**ABOUT THIS EXERCISE**
Find the lines in the records below that contain "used", and report each of them.

[Collection entries]
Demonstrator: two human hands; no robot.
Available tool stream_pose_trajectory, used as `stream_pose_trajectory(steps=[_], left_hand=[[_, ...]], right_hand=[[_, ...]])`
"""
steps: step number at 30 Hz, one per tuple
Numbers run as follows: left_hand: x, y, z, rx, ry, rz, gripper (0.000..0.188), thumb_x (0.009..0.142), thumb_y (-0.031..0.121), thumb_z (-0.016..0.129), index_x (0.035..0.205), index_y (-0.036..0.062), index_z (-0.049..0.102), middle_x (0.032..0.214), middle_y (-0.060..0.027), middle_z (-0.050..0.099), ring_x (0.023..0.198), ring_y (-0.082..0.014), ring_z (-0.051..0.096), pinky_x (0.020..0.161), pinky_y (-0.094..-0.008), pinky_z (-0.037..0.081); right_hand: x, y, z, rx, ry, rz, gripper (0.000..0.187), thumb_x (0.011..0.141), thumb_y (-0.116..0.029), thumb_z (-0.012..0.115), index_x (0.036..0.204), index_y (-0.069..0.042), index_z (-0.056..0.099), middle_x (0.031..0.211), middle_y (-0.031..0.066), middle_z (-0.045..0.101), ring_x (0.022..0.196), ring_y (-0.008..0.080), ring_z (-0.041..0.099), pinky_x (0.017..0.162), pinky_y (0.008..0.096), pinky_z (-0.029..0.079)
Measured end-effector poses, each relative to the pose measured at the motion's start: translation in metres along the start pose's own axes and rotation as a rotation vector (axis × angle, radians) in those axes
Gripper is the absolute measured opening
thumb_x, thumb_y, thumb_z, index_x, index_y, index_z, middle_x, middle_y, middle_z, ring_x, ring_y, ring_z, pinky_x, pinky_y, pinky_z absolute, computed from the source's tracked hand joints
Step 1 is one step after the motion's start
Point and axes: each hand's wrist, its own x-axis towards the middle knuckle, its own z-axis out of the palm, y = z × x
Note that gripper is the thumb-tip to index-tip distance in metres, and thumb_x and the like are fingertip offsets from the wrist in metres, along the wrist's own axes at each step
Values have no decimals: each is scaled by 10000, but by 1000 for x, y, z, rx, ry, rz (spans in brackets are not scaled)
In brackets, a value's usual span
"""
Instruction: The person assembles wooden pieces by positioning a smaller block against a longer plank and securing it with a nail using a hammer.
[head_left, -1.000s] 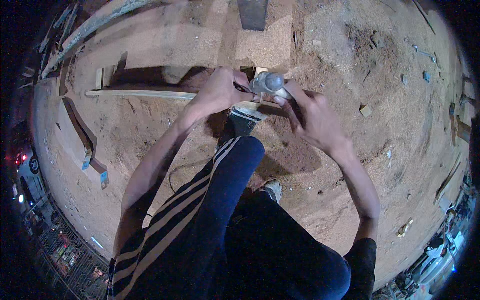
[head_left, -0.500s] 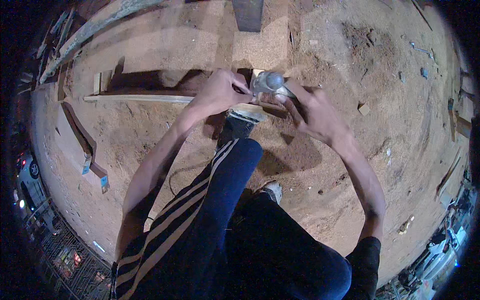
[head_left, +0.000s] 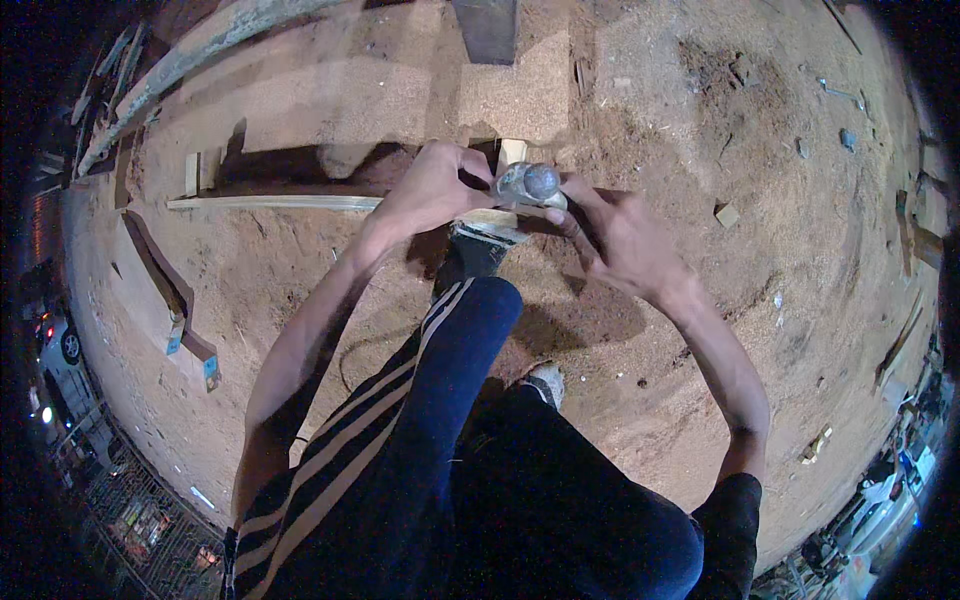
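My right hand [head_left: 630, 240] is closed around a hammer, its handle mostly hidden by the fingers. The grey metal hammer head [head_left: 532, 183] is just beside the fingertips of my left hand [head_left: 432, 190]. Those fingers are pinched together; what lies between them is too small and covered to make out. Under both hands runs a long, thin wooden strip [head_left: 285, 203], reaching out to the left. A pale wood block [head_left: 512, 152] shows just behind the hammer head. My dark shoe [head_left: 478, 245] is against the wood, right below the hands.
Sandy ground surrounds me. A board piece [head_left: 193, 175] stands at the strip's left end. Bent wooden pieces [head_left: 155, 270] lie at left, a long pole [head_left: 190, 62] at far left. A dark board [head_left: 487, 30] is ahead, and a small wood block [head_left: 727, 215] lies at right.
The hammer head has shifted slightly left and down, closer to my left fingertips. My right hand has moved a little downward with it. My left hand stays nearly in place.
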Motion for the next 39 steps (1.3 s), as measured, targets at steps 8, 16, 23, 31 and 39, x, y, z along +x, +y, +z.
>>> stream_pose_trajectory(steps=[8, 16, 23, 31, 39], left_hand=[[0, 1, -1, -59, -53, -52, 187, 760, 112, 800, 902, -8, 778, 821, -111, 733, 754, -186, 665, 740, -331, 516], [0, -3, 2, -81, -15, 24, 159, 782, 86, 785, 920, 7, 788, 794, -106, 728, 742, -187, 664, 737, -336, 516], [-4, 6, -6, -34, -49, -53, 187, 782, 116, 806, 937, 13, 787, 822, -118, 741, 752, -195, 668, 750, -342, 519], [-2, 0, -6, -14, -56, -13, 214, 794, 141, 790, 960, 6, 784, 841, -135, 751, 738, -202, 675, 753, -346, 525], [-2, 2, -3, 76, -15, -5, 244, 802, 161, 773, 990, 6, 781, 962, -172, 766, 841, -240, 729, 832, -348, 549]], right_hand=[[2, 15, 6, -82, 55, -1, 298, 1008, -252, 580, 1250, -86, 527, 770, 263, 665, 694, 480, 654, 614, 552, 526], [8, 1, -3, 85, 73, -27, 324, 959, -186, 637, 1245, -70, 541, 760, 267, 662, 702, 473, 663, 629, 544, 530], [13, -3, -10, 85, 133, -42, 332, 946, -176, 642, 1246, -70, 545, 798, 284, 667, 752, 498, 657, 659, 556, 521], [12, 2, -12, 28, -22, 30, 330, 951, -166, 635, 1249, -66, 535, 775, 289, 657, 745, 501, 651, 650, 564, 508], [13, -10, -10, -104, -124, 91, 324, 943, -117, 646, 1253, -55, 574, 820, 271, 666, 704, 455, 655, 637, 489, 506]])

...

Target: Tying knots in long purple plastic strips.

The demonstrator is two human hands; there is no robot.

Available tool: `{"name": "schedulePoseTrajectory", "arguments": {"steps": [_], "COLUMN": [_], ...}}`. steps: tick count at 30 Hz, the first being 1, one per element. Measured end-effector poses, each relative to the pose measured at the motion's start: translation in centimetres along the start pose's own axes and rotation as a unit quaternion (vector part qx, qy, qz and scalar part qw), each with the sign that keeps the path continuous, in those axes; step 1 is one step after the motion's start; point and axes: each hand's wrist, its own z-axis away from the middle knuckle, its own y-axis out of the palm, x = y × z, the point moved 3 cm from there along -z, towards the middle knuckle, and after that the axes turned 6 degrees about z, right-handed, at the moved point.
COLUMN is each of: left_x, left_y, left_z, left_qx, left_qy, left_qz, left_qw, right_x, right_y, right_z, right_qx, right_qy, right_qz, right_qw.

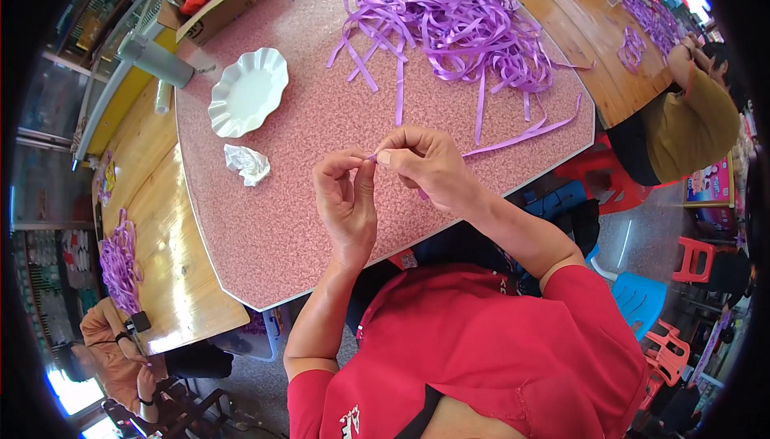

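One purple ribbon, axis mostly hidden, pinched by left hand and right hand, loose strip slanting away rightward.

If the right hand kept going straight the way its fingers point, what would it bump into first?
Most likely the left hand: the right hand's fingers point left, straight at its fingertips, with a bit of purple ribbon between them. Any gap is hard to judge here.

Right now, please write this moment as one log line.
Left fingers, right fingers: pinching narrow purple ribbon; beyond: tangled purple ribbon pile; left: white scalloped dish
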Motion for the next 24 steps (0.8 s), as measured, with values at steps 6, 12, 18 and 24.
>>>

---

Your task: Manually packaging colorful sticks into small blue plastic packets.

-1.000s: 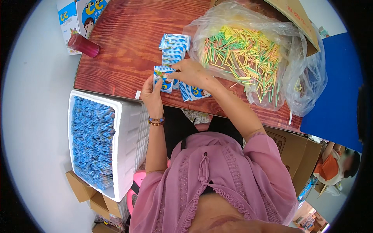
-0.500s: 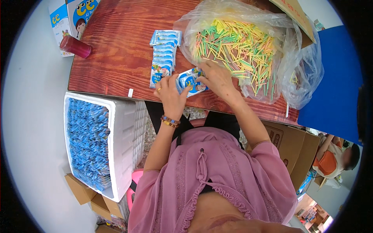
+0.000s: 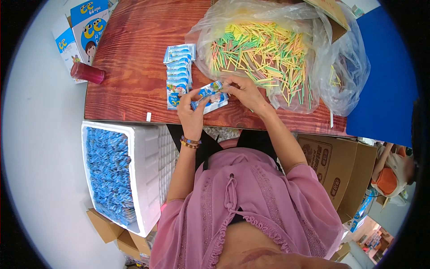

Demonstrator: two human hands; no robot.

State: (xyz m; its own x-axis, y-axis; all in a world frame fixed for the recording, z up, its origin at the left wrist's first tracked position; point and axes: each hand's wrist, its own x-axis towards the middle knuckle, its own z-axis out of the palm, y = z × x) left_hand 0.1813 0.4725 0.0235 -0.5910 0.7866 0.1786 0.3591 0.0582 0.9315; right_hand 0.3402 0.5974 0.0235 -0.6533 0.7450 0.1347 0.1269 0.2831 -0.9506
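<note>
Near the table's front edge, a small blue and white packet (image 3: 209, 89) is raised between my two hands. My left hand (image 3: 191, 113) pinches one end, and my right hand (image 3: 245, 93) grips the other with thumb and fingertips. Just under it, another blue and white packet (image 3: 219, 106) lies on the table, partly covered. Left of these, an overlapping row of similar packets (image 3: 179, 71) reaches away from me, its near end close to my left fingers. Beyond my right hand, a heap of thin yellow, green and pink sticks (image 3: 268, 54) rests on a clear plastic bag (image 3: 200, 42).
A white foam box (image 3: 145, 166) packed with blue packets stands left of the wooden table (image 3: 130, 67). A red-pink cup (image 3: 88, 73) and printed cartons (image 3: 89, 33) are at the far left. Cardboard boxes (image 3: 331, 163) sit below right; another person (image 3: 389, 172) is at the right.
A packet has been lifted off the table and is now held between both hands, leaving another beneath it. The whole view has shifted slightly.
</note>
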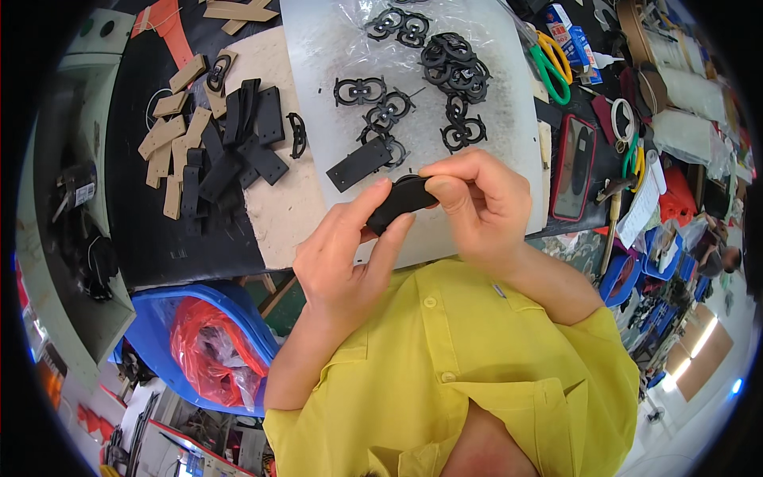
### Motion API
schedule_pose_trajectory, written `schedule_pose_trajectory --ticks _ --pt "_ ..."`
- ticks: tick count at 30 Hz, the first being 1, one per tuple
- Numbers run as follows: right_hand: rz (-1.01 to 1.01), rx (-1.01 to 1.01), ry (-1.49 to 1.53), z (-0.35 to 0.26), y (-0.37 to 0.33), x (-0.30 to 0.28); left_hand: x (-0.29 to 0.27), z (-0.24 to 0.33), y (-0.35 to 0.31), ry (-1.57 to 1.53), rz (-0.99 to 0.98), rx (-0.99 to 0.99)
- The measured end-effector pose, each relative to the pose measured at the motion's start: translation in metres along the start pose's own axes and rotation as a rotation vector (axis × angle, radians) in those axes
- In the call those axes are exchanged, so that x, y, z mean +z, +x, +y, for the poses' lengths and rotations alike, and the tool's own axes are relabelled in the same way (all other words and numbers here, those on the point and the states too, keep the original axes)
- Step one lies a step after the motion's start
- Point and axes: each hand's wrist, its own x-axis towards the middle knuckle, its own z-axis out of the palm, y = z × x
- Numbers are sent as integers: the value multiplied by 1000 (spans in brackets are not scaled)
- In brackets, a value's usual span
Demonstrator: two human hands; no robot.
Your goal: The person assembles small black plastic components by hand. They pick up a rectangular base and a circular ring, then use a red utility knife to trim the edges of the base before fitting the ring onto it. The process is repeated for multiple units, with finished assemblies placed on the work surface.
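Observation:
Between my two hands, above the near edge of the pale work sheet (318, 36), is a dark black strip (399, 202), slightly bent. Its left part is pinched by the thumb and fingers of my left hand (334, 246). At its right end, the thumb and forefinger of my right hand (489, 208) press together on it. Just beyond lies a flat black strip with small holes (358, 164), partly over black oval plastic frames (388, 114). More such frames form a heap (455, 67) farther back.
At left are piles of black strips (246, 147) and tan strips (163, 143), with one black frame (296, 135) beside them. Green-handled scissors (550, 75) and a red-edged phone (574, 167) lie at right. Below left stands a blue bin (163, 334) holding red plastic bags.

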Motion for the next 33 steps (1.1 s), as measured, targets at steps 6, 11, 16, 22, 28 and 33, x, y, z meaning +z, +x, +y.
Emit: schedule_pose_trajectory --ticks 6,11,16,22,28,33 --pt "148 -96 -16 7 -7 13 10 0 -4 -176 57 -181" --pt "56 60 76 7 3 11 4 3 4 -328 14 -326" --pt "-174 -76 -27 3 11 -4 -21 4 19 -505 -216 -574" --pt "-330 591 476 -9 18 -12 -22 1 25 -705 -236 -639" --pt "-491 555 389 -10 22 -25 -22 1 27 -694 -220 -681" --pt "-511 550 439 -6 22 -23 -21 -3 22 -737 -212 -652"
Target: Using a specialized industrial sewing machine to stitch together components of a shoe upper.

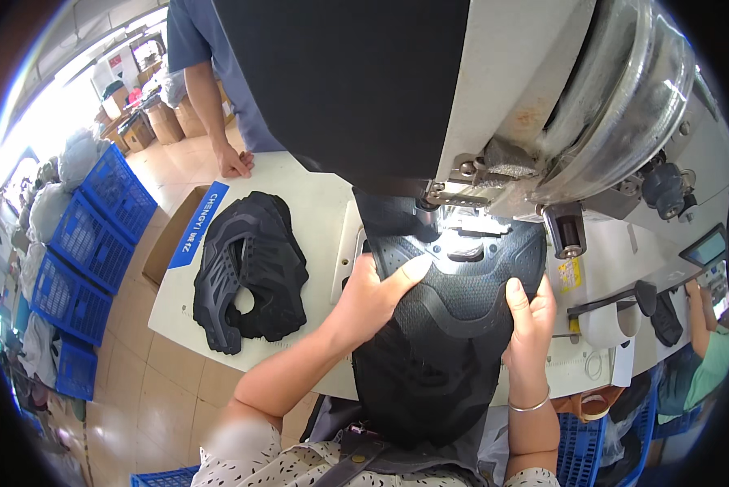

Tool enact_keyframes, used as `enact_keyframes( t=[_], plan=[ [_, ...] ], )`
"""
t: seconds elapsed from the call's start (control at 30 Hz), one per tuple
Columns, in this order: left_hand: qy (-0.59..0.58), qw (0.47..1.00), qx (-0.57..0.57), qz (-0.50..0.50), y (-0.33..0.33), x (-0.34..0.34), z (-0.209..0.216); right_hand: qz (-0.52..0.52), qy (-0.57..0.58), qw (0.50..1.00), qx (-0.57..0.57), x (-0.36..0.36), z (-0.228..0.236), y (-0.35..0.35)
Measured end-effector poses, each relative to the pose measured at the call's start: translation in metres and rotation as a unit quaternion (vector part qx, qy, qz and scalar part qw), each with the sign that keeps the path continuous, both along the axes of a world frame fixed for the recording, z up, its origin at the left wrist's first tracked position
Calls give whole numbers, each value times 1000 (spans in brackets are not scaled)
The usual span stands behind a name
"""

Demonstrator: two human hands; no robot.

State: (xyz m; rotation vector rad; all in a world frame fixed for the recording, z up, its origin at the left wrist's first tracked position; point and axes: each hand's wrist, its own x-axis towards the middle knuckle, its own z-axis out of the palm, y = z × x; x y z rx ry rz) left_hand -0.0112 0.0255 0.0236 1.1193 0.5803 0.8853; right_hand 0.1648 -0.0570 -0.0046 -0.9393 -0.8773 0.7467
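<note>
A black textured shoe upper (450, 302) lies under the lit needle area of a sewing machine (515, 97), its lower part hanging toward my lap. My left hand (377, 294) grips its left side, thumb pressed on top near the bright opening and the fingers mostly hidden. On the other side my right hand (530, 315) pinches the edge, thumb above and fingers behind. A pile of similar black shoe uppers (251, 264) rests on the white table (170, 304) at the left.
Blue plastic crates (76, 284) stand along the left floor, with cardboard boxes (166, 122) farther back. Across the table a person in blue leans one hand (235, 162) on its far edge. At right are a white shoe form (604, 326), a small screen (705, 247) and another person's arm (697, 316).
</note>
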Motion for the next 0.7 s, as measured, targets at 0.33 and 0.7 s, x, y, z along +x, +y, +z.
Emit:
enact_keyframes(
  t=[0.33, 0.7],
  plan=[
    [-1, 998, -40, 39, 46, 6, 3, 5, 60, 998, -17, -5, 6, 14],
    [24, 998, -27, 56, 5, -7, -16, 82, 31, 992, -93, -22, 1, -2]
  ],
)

**RESULT FOR THIS EXERCISE**
Available tool stream_pose_trajectory, used as `stream_pose_trajectory(steps=[_], left_hand=[[_, ...]], right_hand=[[_, ...]])`
Tool enact_keyframes, used as `enact_keyframes( t=[_], plan=[ [_, ...] ], )`

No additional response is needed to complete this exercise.